At 6pm I left the house and walked, in the still hot early evening, to the library where I returned some books and videos, both unread, unwatched. Continued on to the Larcom Theater, where I met W., to hear Maria Magdalena Campos-Pons. She talked about her work, presented a rather long slide show. Her work is multi-level, multi-faceted, multi-valent; like her, it’s in overdrive in many ways. We had seen her show at the PEM – the room installed with these huge alembic-style glass jars, a strange alchemical theater, sticks in my mind. I didn’t know how rich and varied her overall body of work is – and last night, she essentially released its flood (which is a funny way to put it because one of the many many shows she talked about was “separated by water,” and she talked at length of how the ocean and water is of great aesthetic and symbolic concern to her in her art making).

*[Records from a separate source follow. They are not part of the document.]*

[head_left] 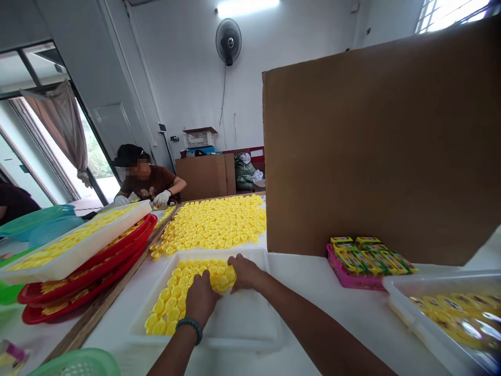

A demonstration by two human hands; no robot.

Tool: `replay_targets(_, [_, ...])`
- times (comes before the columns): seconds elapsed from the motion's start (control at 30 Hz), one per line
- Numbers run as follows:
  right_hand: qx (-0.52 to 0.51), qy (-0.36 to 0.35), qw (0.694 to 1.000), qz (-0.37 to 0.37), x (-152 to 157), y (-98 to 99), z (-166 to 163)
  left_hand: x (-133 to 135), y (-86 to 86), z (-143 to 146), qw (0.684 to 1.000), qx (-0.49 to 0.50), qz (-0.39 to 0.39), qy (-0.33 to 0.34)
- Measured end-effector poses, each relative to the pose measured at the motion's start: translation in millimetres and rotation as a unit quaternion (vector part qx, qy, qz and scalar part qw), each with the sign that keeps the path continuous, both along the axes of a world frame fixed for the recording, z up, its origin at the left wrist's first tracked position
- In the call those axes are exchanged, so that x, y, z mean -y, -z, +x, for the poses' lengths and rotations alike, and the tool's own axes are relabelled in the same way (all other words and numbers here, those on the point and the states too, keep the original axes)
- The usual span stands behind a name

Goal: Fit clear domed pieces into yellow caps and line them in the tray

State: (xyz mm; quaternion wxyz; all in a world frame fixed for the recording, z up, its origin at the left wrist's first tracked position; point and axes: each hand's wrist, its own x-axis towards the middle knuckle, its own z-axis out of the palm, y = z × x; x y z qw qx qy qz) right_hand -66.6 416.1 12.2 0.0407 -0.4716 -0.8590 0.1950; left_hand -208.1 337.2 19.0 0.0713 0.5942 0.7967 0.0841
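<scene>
A shallow white tray (250, 326) lies in front of me, its left side covered with small yellow round cup-like pieces (166, 305). Both hands press from either side on a cluster of these yellow pieces (222, 278) near the tray's middle. My left hand (201, 298), with a dark braided bracelet at the wrist, has its fingers closed on the near left of the cluster. On the far right side, my right hand (246, 272) curls its fingers against the same cluster. Fingertips are partly hidden. Bare tray bottom shows at the right.
Many loose yellow pieces (215, 224) spread beyond the tray. Stacked red trays (90, 277) stand left under a white tray (74, 250). A tall cardboard sheet (376, 151), a pink basket (354, 279) of small boxes and a clear bin (434, 334) are right. A gloved co-worker (151, 183) sits far left.
</scene>
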Motion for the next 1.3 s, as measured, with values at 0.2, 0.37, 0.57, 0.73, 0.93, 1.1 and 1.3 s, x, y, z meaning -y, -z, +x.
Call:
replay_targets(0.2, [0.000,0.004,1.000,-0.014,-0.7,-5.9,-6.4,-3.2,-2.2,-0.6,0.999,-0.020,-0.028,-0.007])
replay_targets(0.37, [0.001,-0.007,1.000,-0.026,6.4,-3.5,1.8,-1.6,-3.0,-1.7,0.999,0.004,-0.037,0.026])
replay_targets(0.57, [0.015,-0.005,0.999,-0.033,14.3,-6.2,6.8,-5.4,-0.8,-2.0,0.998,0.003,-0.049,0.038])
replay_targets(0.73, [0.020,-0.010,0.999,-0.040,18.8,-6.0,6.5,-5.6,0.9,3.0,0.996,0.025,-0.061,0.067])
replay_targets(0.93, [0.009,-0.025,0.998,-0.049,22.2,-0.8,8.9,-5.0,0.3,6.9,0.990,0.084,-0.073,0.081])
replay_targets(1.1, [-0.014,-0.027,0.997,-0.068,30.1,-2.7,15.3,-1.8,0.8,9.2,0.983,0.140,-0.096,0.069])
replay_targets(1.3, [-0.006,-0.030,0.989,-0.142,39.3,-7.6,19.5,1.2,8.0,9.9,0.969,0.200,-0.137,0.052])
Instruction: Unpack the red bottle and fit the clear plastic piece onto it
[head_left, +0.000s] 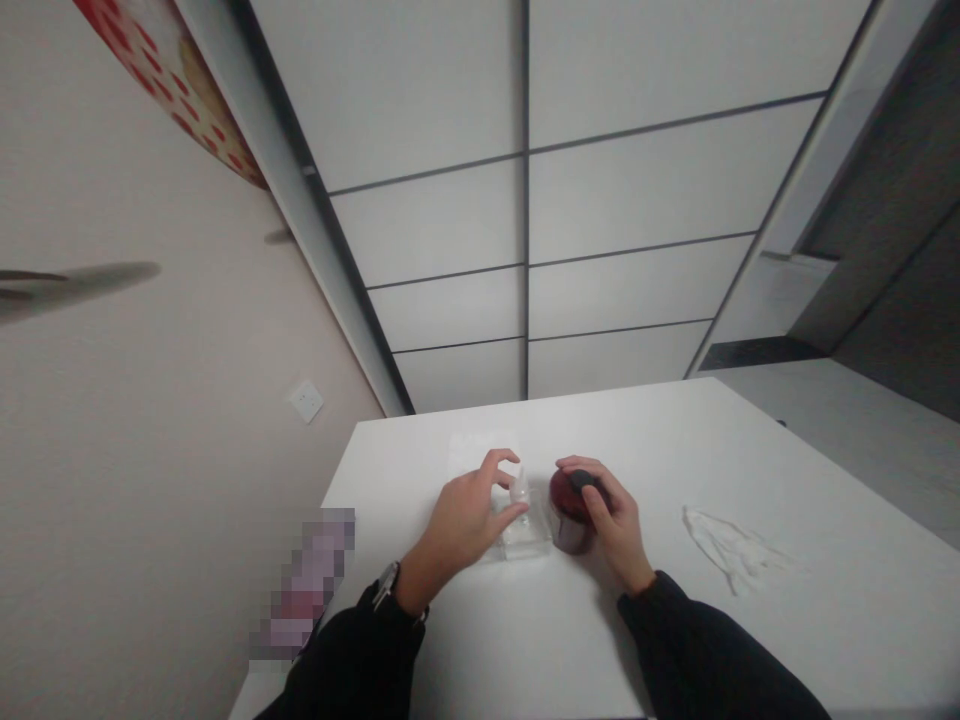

We were deluged by a seemingly never-ending stream of her work, and although she claimed to be nervous, up there on the stage, behind the podium, in the dark and in front of the illuminations of her slides, she is anything but shy with words. A nonstop talker, Magda began. I sometimes felt she would never stop. Although the event started relatively on time (6:30), with only two very short introductions, we didn’t get out there till 8:15. I think, in a less slide-show-y way and with a more tightened-up verbal presentation, the whole thing could have been better if kept to 50-60 minutes. The Larcom’s seats aren’t that comfortable, either. Although I had to comment again on how remarkable and wonderful it is that B. has these amazing, historical downtown venues within blocks of one another. Last night, there was another event at 9 Wallis – same building, really, as Larcom – and at the Cabot Theater. We walked home in the warm (83ºF) breezy wind – the street was busy with pedestrians, the restaurants all full. A busy little town, lots of seemingly happy campers.
We got home, I made a salad and we ate cold cuts and salad, drank rosé, and went to bed. AC on, it was dry and cool enough, and the AC noise less intrusive than traffic noise or crack-of-dawn sparrows.